Wyden's office attempted to contact SafeGraph multiple times last year but never received a response, an aide told The Post, adding that Wyden flagged the company to Google as a "data broker of concern" shortly before the tech giant banned SafeGraph's location-tracking code.
"It's no surprise that shady data brokers want to exploit the pandemic to put a positive spin on their sale of Americans' private information to the government," Wyden said in a statement Tuesday. "The unregulated trade in detailed location data creates serious safety risks for American families. The United States needs a comprehensive federal privacy law to stop these shady data sales."
In April 2020, a Veraset representative emailed a D.C. government official with an offer of "highly sensitive data ... [that] must be treated with extreme care," the public records show.
The offer included two data sets: "Movement," for GPS location coordinates tied to a phone's advertising ID number, timestamp and other information; and "Visits," showing when individual phones had visited stores or other "points of interest" over time. (In another Datarade listing, Veraset said the "Visits" data covers roughly 6 million places visited by 20 million people every day.)
A D.C. official responded that the data could help the Department of Health determine whether social distancing and stay-at-home orders had been effective. For the next six months, the emails show, Veraset officials routinely passed along new data of phone locations that had been recorded within the last 24 to 72 hours.
While the data did not include the movement of all residents, a Veraset official wrote, company tests had indicated that the data was representative enough that it could be used to "infer population movement."
The redacted emails said the data covered an unidentified portion of the D.C. metropolitan area that included both the District and nearby neighborhoods in Virginia and Maryland. City officials said they worked to safeguard the data, marking it for encryption and designating it as "classified" to block it from public view.
When the trial period ended in late September, a D.C. official wrote that the Veraset data had been "an excellent baptism by fire" for data scientists working to expand the city's centralized information database.
"Having such massive, massive regularly updating tables forced us to make leaps forward" and allowed officials to "learn about the strengths and weaknesses of using mobility data for DC's COVID response," the official said. But the government, he added, never found a use for the data due to "the limitations of app-based data and competing priorities within D.C. government."

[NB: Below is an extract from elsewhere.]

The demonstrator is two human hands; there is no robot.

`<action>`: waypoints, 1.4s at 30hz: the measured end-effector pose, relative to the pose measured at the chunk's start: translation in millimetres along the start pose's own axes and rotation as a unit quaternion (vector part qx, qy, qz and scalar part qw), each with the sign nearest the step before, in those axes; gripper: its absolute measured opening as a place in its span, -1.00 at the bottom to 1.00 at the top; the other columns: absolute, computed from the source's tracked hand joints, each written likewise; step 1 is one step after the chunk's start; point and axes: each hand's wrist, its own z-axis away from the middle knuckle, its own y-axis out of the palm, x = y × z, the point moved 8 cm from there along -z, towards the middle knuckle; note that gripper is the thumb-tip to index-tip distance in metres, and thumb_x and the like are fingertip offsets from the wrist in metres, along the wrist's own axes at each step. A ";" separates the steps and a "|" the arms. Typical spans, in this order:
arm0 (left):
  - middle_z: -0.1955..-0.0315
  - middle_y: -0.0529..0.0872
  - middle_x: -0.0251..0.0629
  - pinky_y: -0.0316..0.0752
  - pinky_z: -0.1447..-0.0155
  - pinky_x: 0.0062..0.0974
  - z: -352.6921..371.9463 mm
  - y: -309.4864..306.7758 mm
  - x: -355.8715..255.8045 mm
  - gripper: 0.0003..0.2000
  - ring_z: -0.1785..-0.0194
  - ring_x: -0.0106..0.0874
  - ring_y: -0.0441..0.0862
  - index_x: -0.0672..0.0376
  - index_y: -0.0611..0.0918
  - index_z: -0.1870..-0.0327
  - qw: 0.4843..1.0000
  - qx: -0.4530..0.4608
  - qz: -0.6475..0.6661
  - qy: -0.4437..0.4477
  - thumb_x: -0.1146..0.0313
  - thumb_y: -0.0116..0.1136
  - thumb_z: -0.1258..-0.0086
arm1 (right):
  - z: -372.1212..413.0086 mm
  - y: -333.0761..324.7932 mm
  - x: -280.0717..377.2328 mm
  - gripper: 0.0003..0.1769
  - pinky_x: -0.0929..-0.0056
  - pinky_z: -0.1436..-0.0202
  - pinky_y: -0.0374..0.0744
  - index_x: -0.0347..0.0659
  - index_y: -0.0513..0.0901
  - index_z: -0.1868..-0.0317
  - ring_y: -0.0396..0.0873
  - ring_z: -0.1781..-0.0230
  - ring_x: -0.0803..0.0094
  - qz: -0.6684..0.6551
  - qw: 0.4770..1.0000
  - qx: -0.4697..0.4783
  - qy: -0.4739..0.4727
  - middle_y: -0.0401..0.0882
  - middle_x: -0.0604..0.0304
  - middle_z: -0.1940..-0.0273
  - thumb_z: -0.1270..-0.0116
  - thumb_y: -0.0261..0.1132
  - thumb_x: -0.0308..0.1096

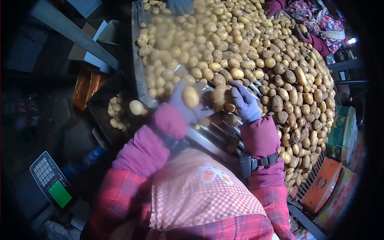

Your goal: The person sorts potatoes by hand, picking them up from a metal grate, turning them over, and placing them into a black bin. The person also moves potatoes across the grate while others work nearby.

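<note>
Spreading open above the rollers (218,135), left hand (180,103) meets a probably firm potato (190,97), best grabbed mid-body; right hand (247,105) grip unclear tbh.

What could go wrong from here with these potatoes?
The potato at the left hand could drop; its hold looks loose. Glove fingertips might catch between the metal bars below. The heap reaches close to the orange box, so potatoes may roll off that side.

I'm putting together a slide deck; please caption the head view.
Left hand and right hand among heaped potatoes, with a green-lit keypad display at lower left.
</note>
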 end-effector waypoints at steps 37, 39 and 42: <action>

The emails do not reveal a price that D.C. was expected to pay to extend their data access. In a separate 2019 agreement obtained by EFF, the state of Illinois paid SafeGraph $50,000 for access to two years of raw phone location data totaling roughly 50 million GPS "pings" a day.
A group of Democratic senators last year called for an investigation into U.S. Customs and Border Protection officials' use of location data sold by the data broker Venntel, which the agency had used to track people without a warrant.
The senators said the agency "should not be able to buy its way around the Fourth Amendment," which protects against unreasonable searches. CBP officials said they were allowed to "obtain access to commercially available information relevant to its border security mission."